- _What the task asks_: Your reply should be a faithful copy of the records below, free of pictures.

::::

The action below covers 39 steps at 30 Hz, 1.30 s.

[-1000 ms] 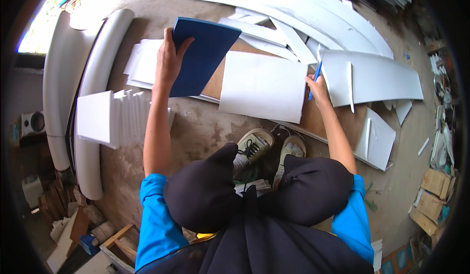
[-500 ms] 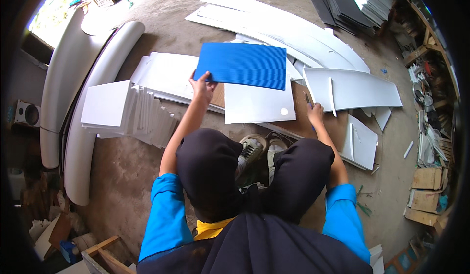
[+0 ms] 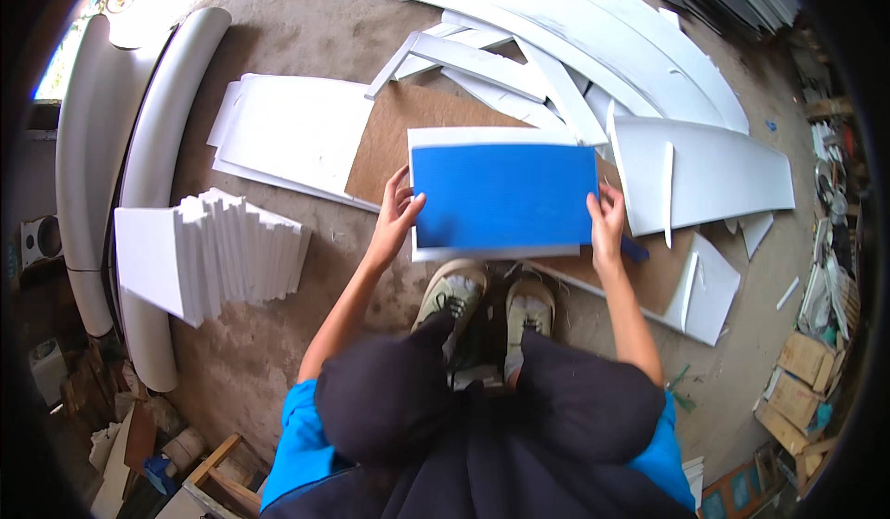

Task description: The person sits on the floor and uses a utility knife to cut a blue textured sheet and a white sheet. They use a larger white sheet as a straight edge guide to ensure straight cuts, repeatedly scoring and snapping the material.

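A blue rectangular sheet (image 3: 505, 195), seen as fine-ribbed earlier, lies over a slightly larger white sheet (image 3: 491, 136), whose edges show above, left and below. My left hand (image 3: 399, 213) pinches the left edge, thumb on the blue face and fingers partly hidden behind. At the opposite edge my right hand (image 3: 606, 218) has its thumb and fingers closed on the border. Just beyond the right wrist a dark blue object (image 3: 634, 249) rests low by the brown board (image 3: 408, 125); its kind cannot be made out. Both sheets sit above my shoes.
White boards (image 3: 287, 130) lie flat at the left of the brown board. A standing stack of white pieces (image 3: 213, 250) is nearer left, beside large white rolls (image 3: 158, 241). White offcuts (image 3: 491, 65) and a curved white panel (image 3: 709, 171) spread beyond and right. Cardboard (image 3: 802, 371) lines the right.
The blue sheet has come down and nearer, onto the white sheet. My right hand has left the knife it held and moved to the sheet's right edge. The view has shifted.
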Available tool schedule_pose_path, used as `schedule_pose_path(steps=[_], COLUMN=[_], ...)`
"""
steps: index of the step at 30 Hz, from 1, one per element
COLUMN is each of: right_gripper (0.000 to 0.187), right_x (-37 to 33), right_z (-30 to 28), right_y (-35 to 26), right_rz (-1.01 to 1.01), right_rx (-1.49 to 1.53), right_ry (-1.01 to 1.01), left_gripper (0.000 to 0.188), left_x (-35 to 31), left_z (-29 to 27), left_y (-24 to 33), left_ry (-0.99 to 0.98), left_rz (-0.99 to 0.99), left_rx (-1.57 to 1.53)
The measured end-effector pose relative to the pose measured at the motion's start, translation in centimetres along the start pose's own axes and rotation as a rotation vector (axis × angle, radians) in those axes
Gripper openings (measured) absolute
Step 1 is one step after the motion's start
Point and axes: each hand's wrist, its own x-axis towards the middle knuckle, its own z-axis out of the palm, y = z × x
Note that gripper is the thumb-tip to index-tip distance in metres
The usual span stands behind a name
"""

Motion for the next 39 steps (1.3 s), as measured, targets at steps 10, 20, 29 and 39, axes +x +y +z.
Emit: schedule_pose_path(steps=[10,20,29,39], right_gripper=[0.049,0.050,0.049,0.051], right_x=[0.3,1.2,1.2,0.9], right_z=[3.8,4.2,4.2,4.3], right_y=[-0.1,0.5,0.3,0.1], right_rz=[-0.219,-0.249,-0.273,-0.274], right_rx=[-0.362,-0.421,-0.486,-0.511], right_ry=[0.028,0.050,0.077,0.087], left_gripper=[0.054,0.053,0.055,0.054], left_x=[4.9,6.5,6.7,6.8], left_z=[0.6,0.7,0.6,0.7], left_y=[-2.2,-2.9,-2.8,-3.0], left_ry=[0.406,0.432,0.428,0.431], left_rz=[0.118,0.116,0.110,0.137], left_rx=[0.519,0.608,0.633,0.640])
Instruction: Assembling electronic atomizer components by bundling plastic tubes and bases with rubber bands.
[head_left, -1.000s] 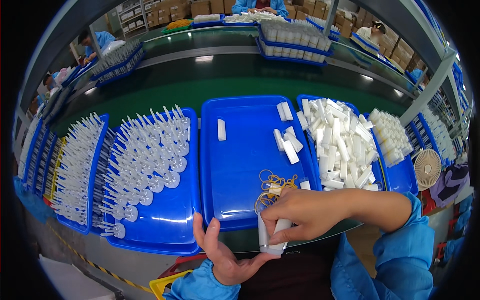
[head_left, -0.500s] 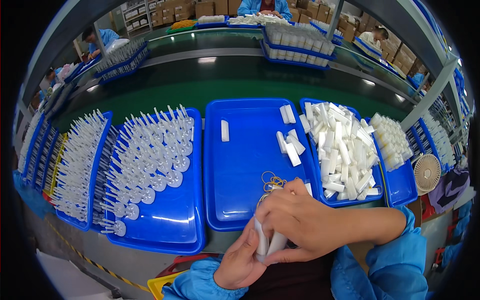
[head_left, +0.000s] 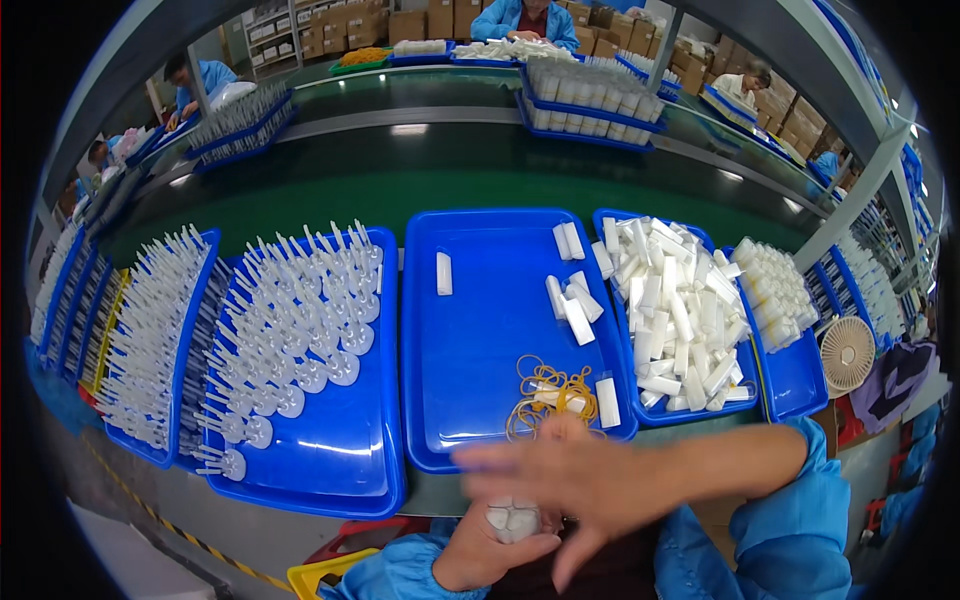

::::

- _Result below_:
The action below covers 39 steps at 30 Hz, 1.30 s.

[-1000 ms] 
[-500 ms] 
[+0 ms] 

Task description: The person sits on the floor and uses a utility knife to cut a blue textured sheet and a white sheet. They use a larger white sheet as a straight edge guide to ensure straight cuts, repeatedly scoring and snapping the material.

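A blue rectangular sheet (image 3: 505, 195), seen as fine-ribbed earlier, lies over a slightly larger white sheet (image 3: 491, 136), whose edges show above, left and below. My left hand (image 3: 399, 213) pinches the left edge, thumb on the blue face and fingers partly hidden behind. At the opposite edge my right hand (image 3: 606, 218) has its thumb and fingers closed on the border. Just beyond the right wrist a dark blue object (image 3: 634, 249) rests low by the brown board (image 3: 408, 125); its kind cannot be made out. Both sheets sit above my shoes.
White boards (image 3: 287, 130) lie flat at the left of the brown board. A standing stack of white pieces (image 3: 213, 250) is nearer left, beside large white rolls (image 3: 158, 241). White offcuts (image 3: 491, 65) and a curved white panel (image 3: 709, 171) spread beyond and right. Cardboard (image 3: 802, 371) lines the right.
The blue sheet has come down and nearer, onto the white sheet. My right hand has left the knife it held and moved to the sheet's right edge. The view has shifted.
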Available tool schedule_pose_path, used as `schedule_pose_path(steps=[_], COLUMN=[_], ...)`
"""
steps: index of the step at 30 Hz, from 1, one per element
COLUMN is each of: right_gripper (0.000 to 0.187), right_x (-37 to 33), right_z (-30 to 28), right_y (-35 to 26), right_rz (-1.01 to 1.01), right_rx (-1.49 to 1.53), right_ry (-1.01 to 1.01), left_gripper (0.000 to 0.188), left_x (-35 to 31), left_z (-29 to 27), left_y (-24 to 33), left_ry (-0.99 to 0.98), left_rz (-0.99 to 0.99), left_rx (-1.57 to 1.53)
The measured end-effector pose relative to the pose measured at the motion's start, translation in centimetres along the start pose's own axes and rotation as a rotation vector (axis × angle, radians) in those axes
Gripper openings (measured) absolute
Step 1 is one step after the motion's start
Point and axes: each hand's wrist, its own x-axis towards the middle knuckle, its own z-axis out of the palm, y = z × x
Note that gripper is the thumb-tip to index-tip distance in metres
The usual span stands behind a name
"""

Motion for the next 39 steps (1.3 s), as measured, targets at steps 10, 20, 29 and 39, axes +x +y +z.
Emit: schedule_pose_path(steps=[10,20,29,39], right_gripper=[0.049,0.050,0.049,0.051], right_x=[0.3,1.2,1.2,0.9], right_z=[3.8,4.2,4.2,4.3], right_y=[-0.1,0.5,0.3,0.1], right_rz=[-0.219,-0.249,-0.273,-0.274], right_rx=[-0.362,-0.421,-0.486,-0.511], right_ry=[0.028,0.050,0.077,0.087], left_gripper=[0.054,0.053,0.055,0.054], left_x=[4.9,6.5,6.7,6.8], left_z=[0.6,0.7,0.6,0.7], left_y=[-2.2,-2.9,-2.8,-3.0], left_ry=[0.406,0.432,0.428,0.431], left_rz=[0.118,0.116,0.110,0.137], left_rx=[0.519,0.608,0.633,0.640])
Instruction: Assembling electronic atomizer components by bundling plastic tubes and bases with rubber bands.
[head_left, -1.000s] 
[head_left, -0.500s] 
[head_left, +0.000s] 

This answer is complete as written.